## EXERCISE
Consider the records below. How many of their lines include the word "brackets"? State the number and nothing else.

## MATERIAL FOR THE TASK
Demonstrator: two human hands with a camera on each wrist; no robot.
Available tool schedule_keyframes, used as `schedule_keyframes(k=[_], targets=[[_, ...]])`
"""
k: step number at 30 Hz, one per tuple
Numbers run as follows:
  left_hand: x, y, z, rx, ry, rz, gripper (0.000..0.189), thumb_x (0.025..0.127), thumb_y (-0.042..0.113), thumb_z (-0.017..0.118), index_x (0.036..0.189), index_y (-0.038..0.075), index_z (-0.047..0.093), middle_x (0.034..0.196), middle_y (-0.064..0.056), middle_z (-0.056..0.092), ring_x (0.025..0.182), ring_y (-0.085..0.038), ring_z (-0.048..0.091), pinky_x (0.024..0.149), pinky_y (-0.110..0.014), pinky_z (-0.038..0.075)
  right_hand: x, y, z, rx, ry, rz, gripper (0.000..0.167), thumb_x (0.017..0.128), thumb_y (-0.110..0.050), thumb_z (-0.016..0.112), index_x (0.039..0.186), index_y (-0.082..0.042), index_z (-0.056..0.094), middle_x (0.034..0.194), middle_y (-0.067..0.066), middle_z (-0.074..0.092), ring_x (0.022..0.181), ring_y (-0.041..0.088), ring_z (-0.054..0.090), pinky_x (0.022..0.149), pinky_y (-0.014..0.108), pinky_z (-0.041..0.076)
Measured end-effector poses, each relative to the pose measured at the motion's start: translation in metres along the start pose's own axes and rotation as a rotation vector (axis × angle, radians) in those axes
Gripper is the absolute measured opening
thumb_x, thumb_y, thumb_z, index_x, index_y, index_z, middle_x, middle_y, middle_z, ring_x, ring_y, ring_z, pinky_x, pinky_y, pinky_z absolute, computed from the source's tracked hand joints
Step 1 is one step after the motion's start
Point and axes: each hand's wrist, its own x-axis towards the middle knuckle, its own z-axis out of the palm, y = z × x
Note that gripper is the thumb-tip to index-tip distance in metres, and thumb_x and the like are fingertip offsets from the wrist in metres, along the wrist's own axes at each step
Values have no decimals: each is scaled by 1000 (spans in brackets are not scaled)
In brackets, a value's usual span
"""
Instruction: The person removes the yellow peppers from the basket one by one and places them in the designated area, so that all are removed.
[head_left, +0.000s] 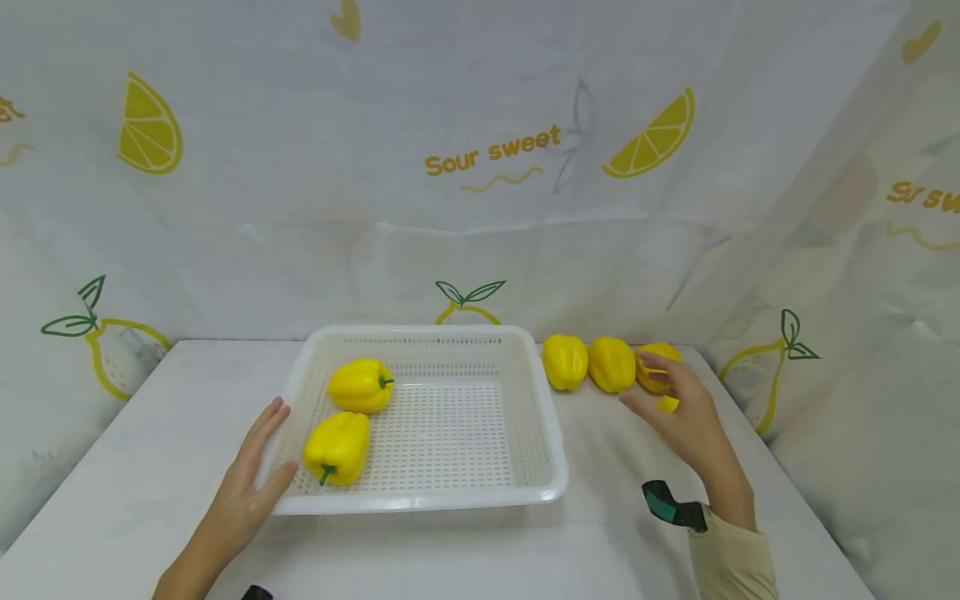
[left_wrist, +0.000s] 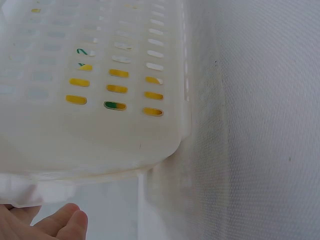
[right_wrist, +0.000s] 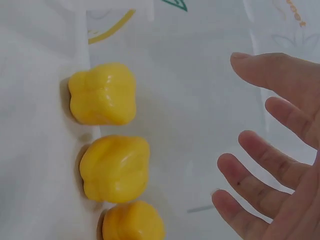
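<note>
A white plastic basket [head_left: 427,502] holds two yellow bell peppers, one pepper [head_left: 360,385] behind the other pepper [head_left: 337,448], both with green stems. My left hand [head_left: 243,487] rests at its left rim, fingers extended along the side and thumb over the front corner. In the left wrist view, fingertips [left_wrist: 72,225] show close to the rim. Right of the basket stand a yellow pepper [head_left: 565,362], a middle pepper [head_left: 611,364] and a right-hand pepper [head_left: 660,354]. My right hand [head_left: 686,417] hovers over the right-hand one, partly covering it, fingers spread and holding nothing.
A white cloth covers the table [head_left: 420,558]. Behind it hangs a white curtain [head_left: 300,250] printed with lemons and lettering, continuing along both sides. A small yellow patch [head_left: 667,404] shows beneath my right fingers.
</note>
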Motion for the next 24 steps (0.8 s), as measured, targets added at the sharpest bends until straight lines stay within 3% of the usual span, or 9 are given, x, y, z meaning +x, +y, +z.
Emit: schedule_keyframes(k=[2,5,7,13,16,18,21,24], targets=[[0,0,0,-5,-4,1,66,97,10,53,157,13,25,167,-12,12,147,8,6,115,-8,4,0,-4,1,32,2,-22,62,91,-28,73,142,-5,46,142,19,49,122,41,54,104,26,46],[0,-1,-1,-16,-10,-1,66,98,9,53,157,12,24,167,-12,11,149,4,6,115,-7,3,-1,-11,3,73,-1,-50,61,90,-25,74,142,-6,47,142,16,50,122,39,55,92,2,38],[0,0,-1,-22,-14,-5,66,98,10,53,157,12,24,167,-12,11,150,2,5,118,-13,3,-1,-14,4,88,-5,-62,61,90,-23,74,142,-5,47,142,16,50,122,39,55,91,-2,35],[-1,1,-1,-22,-9,3,67,98,9,53,158,14,25,167,-11,11,144,15,6,122,-18,3,-2,-21,7,75,-17,-64,63,89,-24,74,141,-3,46,141,17,51,123,40,54,92,-5,30],[-1,0,-1,-22,-12,-3,66,98,10,53,158,14,24,167,-10,11,147,9,5,121,-18,3,-2,-24,8,58,-20,-62,63,90,-25,74,142,-4,47,141,17,51,122,37,55,96,3,39],[-1,0,-1,-24,-15,-3,66,98,10,53,158,13,24,167,-11,10,150,2,5,121,-19,2,-2,-26,9,57,-22,-66,63,89,-24,74,142,-4,47,141,17,50,122,37,55,103,21,47],[0,-1,0,-26,-15,-2,67,98,9,53,157,12,24,167,-12,10,152,-5,5,121,-18,2,-2,-30,11,67,-32,-81,62,89,-23,75,141,-4,47,142,17,51,122,37,55,103,50,46],[0,-1,-1,-28,-14,2,67,97,9,53,157,12,24,167,-13,10,153,-6,5,122,-21,1,-2,-33,14,89,-45,-105,61,88,-21,75,140,-4,49,143,17,52,123,37,55,103,57,45]])
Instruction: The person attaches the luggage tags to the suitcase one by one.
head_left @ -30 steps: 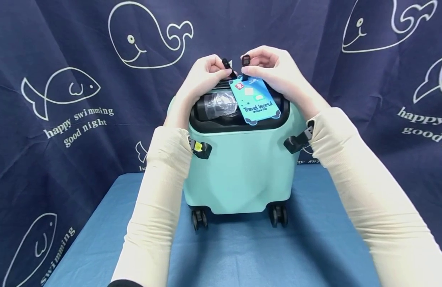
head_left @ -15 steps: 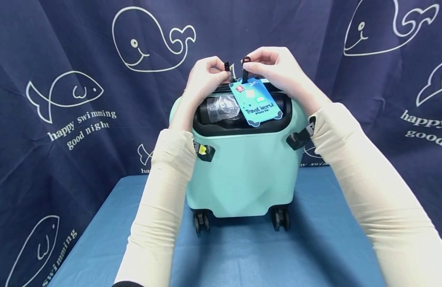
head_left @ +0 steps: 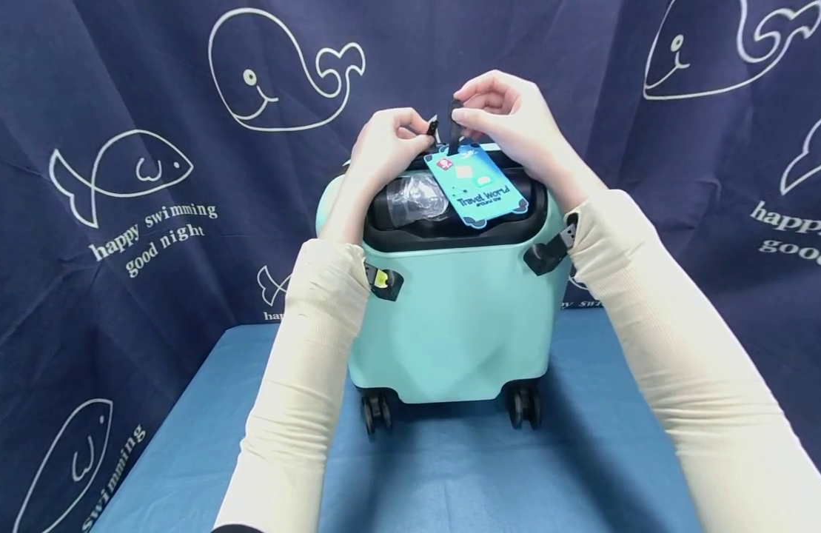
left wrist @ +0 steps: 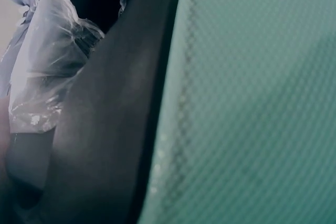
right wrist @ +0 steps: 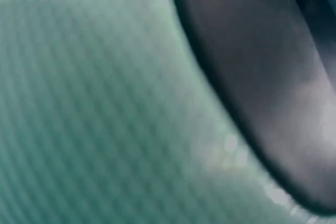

## WRITTEN RESPONSE
2